*Work to complete:*
Across the records below, how many lines include the string "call"? Respond with the number only.

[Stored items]
Content starts
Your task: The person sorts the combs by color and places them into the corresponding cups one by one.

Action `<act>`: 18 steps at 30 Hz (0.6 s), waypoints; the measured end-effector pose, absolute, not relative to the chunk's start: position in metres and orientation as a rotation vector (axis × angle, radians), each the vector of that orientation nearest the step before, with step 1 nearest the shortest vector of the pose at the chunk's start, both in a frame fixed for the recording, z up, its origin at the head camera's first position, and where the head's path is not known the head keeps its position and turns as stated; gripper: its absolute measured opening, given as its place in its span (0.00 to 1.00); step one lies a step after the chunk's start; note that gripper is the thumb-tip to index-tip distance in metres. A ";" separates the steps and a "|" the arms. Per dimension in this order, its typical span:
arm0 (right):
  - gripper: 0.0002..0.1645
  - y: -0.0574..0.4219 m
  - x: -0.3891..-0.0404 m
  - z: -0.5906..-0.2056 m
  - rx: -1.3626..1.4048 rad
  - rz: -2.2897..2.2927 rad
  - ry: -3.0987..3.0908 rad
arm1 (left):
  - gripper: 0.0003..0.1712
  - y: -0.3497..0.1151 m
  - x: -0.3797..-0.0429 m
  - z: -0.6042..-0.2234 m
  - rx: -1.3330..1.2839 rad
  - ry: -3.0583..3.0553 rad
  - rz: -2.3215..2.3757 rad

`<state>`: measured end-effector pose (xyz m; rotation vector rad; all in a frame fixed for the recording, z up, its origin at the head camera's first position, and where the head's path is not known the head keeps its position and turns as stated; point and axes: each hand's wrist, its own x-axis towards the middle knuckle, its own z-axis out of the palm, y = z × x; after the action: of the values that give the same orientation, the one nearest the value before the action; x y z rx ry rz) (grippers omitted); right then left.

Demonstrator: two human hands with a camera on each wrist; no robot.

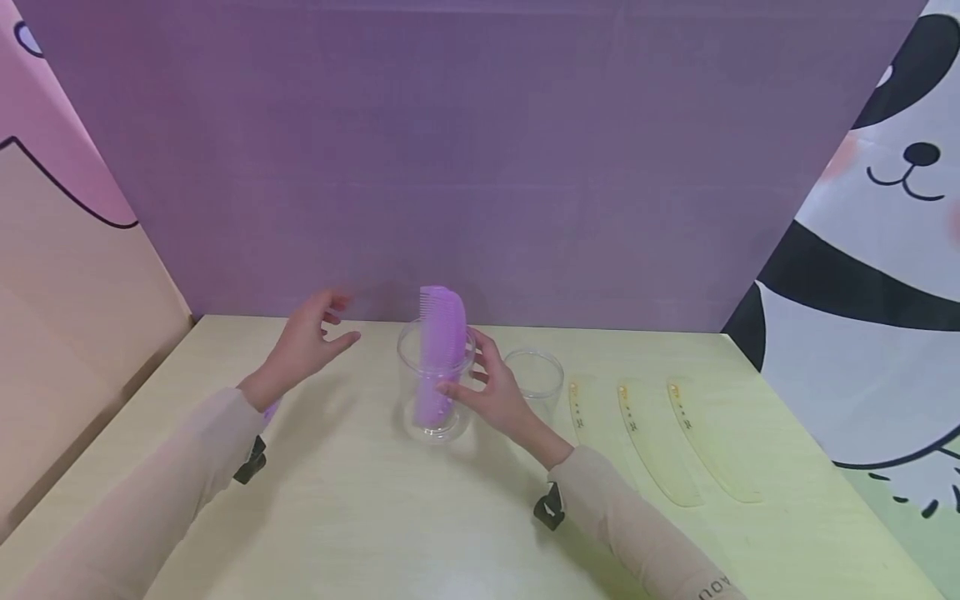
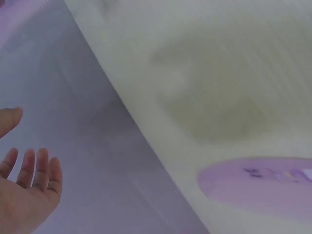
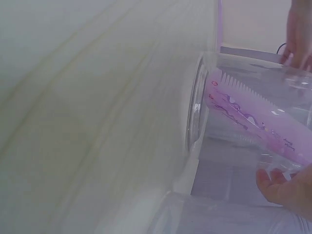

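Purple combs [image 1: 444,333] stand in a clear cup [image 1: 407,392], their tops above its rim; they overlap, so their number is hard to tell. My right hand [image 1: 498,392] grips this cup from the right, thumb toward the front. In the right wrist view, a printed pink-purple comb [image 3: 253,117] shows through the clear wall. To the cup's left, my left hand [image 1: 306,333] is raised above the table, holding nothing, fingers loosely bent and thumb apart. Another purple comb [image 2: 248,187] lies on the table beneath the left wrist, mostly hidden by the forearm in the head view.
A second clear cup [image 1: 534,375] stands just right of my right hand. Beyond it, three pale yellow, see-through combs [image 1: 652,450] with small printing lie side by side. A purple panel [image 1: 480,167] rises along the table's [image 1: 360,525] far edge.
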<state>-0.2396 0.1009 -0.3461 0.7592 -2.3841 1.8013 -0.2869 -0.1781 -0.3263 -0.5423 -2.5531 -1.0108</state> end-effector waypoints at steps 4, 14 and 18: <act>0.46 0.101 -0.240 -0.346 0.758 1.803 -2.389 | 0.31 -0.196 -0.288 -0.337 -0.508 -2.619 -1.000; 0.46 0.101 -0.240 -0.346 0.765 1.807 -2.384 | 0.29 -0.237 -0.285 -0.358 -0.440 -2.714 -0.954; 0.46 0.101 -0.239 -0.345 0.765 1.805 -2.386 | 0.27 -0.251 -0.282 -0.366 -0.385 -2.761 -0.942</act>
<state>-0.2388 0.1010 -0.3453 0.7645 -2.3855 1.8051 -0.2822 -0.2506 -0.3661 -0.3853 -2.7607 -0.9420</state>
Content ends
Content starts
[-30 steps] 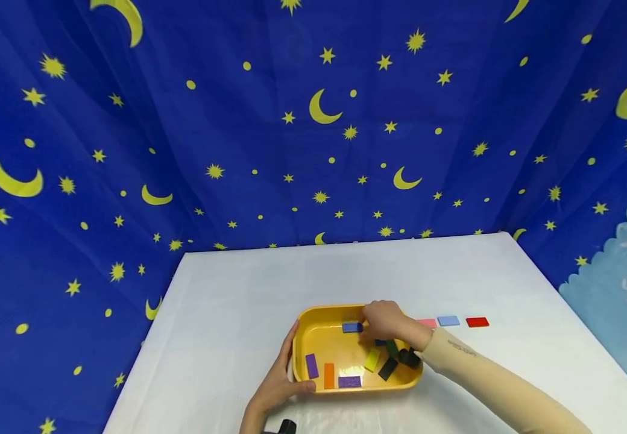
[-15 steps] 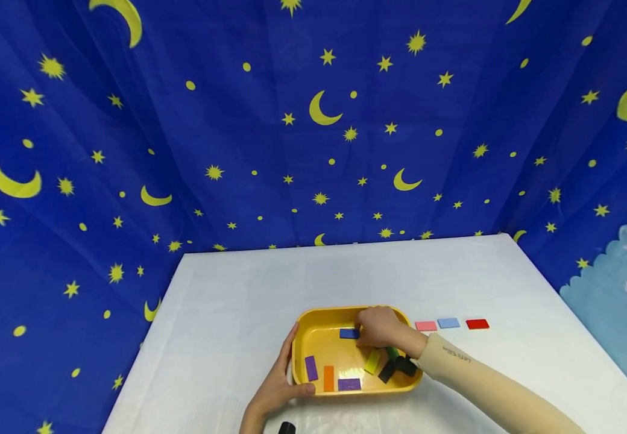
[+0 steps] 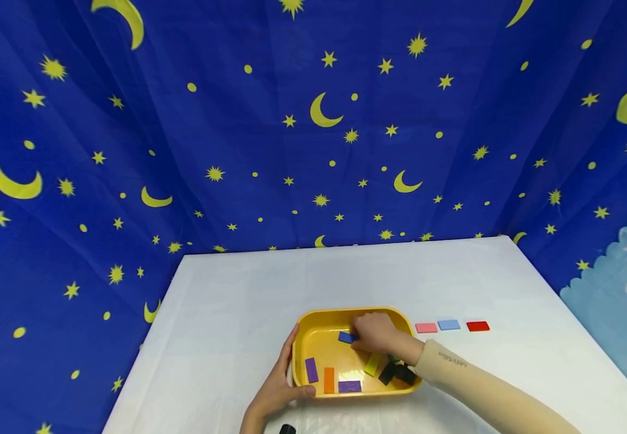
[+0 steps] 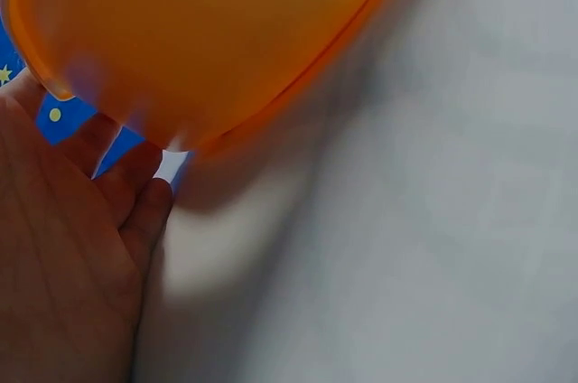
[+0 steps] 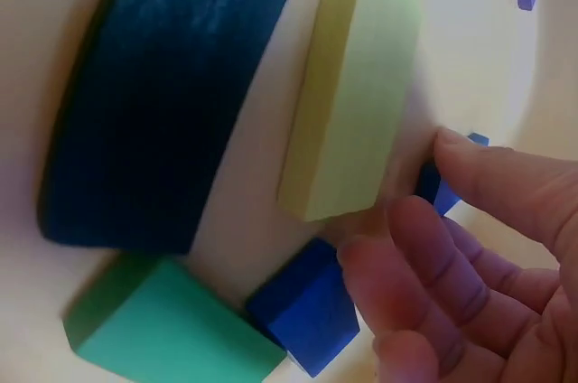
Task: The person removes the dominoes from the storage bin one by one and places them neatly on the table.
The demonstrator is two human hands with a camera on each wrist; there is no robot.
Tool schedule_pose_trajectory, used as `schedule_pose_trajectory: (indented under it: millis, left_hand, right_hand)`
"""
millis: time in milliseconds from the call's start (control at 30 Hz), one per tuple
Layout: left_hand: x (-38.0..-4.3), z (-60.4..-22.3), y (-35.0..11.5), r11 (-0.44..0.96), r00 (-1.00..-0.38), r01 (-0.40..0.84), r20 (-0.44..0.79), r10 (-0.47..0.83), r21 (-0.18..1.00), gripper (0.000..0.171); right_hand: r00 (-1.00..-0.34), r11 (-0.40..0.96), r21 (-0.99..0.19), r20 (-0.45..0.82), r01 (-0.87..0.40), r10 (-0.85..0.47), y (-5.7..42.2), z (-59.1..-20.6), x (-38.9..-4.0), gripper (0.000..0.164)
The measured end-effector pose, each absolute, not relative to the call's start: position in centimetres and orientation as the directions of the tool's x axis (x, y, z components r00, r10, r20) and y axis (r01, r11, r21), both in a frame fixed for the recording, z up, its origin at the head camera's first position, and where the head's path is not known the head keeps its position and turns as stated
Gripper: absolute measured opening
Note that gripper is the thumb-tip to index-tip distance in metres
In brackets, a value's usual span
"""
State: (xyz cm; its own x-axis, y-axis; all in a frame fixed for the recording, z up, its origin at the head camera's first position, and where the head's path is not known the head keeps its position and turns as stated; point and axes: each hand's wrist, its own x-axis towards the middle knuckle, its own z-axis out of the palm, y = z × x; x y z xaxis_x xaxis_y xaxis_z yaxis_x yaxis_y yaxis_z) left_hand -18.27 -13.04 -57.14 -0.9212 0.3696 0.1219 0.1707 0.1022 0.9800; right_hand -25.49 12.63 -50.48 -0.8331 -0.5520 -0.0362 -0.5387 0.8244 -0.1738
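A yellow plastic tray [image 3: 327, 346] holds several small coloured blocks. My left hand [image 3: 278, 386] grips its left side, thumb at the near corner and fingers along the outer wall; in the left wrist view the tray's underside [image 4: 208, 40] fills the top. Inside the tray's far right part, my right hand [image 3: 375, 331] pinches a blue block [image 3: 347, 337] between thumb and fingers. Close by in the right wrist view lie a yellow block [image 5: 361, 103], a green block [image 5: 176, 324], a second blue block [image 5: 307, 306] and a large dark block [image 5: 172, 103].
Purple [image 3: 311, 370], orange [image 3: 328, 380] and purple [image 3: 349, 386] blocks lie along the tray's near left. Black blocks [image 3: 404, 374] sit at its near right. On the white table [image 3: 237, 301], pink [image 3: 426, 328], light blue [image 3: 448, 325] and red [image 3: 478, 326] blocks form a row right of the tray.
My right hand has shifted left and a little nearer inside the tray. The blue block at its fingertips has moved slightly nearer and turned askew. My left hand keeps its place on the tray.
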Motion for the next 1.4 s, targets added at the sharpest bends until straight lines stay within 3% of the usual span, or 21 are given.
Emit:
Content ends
*Response:*
2